**What to work on**
An exact copy of the listing is what is needed; please output it in full.
↓
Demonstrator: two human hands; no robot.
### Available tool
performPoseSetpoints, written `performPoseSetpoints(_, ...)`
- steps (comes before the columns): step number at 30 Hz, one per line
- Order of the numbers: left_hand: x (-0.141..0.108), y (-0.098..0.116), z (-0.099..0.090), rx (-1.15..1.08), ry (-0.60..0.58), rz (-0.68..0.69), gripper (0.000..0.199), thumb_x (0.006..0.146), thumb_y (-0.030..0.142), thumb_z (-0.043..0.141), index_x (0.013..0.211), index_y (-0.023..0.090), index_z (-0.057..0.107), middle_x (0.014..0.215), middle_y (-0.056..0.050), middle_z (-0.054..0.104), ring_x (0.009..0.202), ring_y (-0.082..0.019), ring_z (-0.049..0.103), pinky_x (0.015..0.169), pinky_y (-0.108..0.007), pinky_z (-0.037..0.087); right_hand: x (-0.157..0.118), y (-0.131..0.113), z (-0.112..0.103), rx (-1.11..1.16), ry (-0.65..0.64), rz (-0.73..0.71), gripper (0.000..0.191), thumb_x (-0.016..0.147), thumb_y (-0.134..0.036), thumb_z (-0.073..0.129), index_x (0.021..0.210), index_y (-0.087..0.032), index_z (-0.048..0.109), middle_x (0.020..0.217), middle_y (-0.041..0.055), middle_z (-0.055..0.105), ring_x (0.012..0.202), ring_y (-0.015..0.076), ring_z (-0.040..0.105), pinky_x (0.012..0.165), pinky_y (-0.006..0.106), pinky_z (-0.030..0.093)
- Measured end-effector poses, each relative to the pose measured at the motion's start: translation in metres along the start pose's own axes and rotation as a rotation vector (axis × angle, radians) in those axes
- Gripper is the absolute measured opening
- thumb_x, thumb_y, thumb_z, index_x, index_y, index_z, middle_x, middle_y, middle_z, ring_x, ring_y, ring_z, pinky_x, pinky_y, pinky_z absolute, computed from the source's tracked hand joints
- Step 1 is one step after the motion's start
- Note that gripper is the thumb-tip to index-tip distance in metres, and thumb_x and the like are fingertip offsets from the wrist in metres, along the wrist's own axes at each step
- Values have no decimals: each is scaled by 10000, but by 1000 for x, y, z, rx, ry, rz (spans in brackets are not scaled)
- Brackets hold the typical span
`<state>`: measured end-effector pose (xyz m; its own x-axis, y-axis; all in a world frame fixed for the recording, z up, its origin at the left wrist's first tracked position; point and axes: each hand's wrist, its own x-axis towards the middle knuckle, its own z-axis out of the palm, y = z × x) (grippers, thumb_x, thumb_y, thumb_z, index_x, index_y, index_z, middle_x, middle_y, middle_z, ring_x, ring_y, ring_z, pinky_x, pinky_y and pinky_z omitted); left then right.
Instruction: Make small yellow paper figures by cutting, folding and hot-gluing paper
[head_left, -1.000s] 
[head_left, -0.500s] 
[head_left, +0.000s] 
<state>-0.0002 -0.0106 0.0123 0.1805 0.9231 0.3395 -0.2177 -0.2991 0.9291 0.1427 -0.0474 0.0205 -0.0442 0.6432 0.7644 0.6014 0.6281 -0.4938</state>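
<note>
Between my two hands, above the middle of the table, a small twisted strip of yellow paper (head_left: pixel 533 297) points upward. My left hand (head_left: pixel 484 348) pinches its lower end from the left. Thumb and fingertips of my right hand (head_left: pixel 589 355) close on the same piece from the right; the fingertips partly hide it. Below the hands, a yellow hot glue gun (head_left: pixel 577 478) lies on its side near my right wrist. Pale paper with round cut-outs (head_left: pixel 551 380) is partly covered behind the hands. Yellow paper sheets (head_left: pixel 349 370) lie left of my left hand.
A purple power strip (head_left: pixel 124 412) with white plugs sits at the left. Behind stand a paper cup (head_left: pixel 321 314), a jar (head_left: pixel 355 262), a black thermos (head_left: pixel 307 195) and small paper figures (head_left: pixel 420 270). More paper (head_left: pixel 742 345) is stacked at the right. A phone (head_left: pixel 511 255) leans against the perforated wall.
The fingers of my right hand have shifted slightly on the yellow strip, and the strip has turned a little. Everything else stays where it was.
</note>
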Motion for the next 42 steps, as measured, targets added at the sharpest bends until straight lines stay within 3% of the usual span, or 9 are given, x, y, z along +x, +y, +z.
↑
**Output of the exercise**
Demonstrator: two human hands; no robot.
### Available tool
performPoseSetpoints, written `performPoseSetpoints(_, ...)`
- steps (comes before the columns): step number at 30 Hz, one per line
- Order of the numbers: left_hand: x (-0.141..0.108), y (-0.098..0.116), z (-0.099..0.090), rx (-1.15..1.08), ry (-0.60..0.58), rz (-0.68..0.69), gripper (0.000..0.199), thumb_x (0.006..0.146), thumb_y (-0.030..0.142), thumb_z (-0.043..0.141), index_x (0.013..0.211), index_y (-0.023..0.090), index_z (-0.057..0.107), middle_x (0.014..0.215), middle_y (-0.056..0.050), middle_z (-0.054..0.104), ring_x (0.009..0.202), ring_y (-0.082..0.019), ring_z (-0.049..0.103), pinky_x (0.015..0.169), pinky_y (-0.108..0.007), pinky_z (-0.037..0.087); right_hand: x (-0.157..0.118), y (-0.131..0.113), z (-0.112..0.103), rx (-1.11..1.16), ry (-0.65..0.64), rz (-0.73..0.71), gripper (0.000..0.191), thumb_x (-0.016..0.147), thumb_y (-0.134..0.036), thumb_z (-0.073..0.129), index_x (0.021..0.210), index_y (-0.087..0.032), index_z (-0.048..0.109), middle_x (0.020..0.217), middle_y (-0.041..0.055), middle_z (-0.055..0.105), ring_x (0.012..0.202), ring_y (-0.015..0.076), ring_z (-0.040..0.105), pinky_x (0.012..0.165), pinky_y (-0.006..0.106), pinky_z (-0.030..0.093)
- Measured end-effector poses, each relative to the pose measured at the motion's start: translation in metres along the start pose's own axes and rotation as a rotation vector (axis × angle, radians) in those axes
- Gripper is the absolute measured opening
- thumb_x, thumb_y, thumb_z, index_x, index_y, index_z, middle_x, middle_y, middle_z, ring_x, ring_y, ring_z, pinky_x, pinky_y, pinky_z absolute, computed from the source's tracked hand joints
- Step 1 is one step after the motion's start
- Note that gripper is the thumb-tip to index-tip distance in metres, and thumb_x and the like are fingertip offsets from the wrist in metres, along the wrist's own axes at each step
- Values have no decimals: each is scaled by 10000, but by 1000 for x, y, z, rx, ry, rz (spans in brackets are not scaled)
- Brackets hold the typical span
`<state>`: measured end-effector pose (xyz m; its own x-axis, y-axis; all in a world frame fixed for the recording, z up, its origin at the left wrist's first tracked position; point and axes: each hand's wrist, its own x-axis towards the middle knuckle, its own z-axis out of the palm, y = z × x) (grippers, thumb_x, thumb_y, thumb_z, index_x, index_y, index_z, middle_x, middle_y, middle_z, ring_x, ring_y, ring_z, pinky_x, pinky_y and pinky_z omitted); left then right.
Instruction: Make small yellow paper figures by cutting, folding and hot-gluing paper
[head_left, -1.000s] 
[head_left, -0.500s] 
[head_left, +0.000s] 
<state>-0.0002 -0.0106 0.0123 0.1805 0.9231 0.3395 -0.2177 -0.2991 0.9291 0.1427 -0.0474 0.0205 -0.0442 0.6432 0.7644 0.6014 0.6281 -0.4938</state>
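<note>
Between my two hands, above the middle of the table, a small twisted strip of yellow paper (head_left: pixel 533 297) points upward. My left hand (head_left: pixel 484 348) pinches its lower end from the left. Thumb and fingertips of my right hand (head_left: pixel 589 355) close on the same piece from the right; the fingertips partly hide it. Below the hands, a yellow hot glue gun (head_left: pixel 577 478) lies on its side near my right wrist. Pale paper with round cut-outs (head_left: pixel 551 380) is partly covered behind the hands. Yellow paper sheets (head_left: pixel 349 370) lie left of my left hand.
A purple power strip (head_left: pixel 124 412) with white plugs sits at the left. Behind stand a paper cup (head_left: pixel 321 314), a jar (head_left: pixel 355 262), a black thermos (head_left: pixel 307 195) and small paper figures (head_left: pixel 420 270). More paper (head_left: pixel 742 345) is stacked at the right. A phone (head_left: pixel 511 255) leans against the perforated wall.
The fingers of my right hand have shifted slightly on the yellow strip, and the strip has turned a little. Everything else stays where it was.
</note>
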Motion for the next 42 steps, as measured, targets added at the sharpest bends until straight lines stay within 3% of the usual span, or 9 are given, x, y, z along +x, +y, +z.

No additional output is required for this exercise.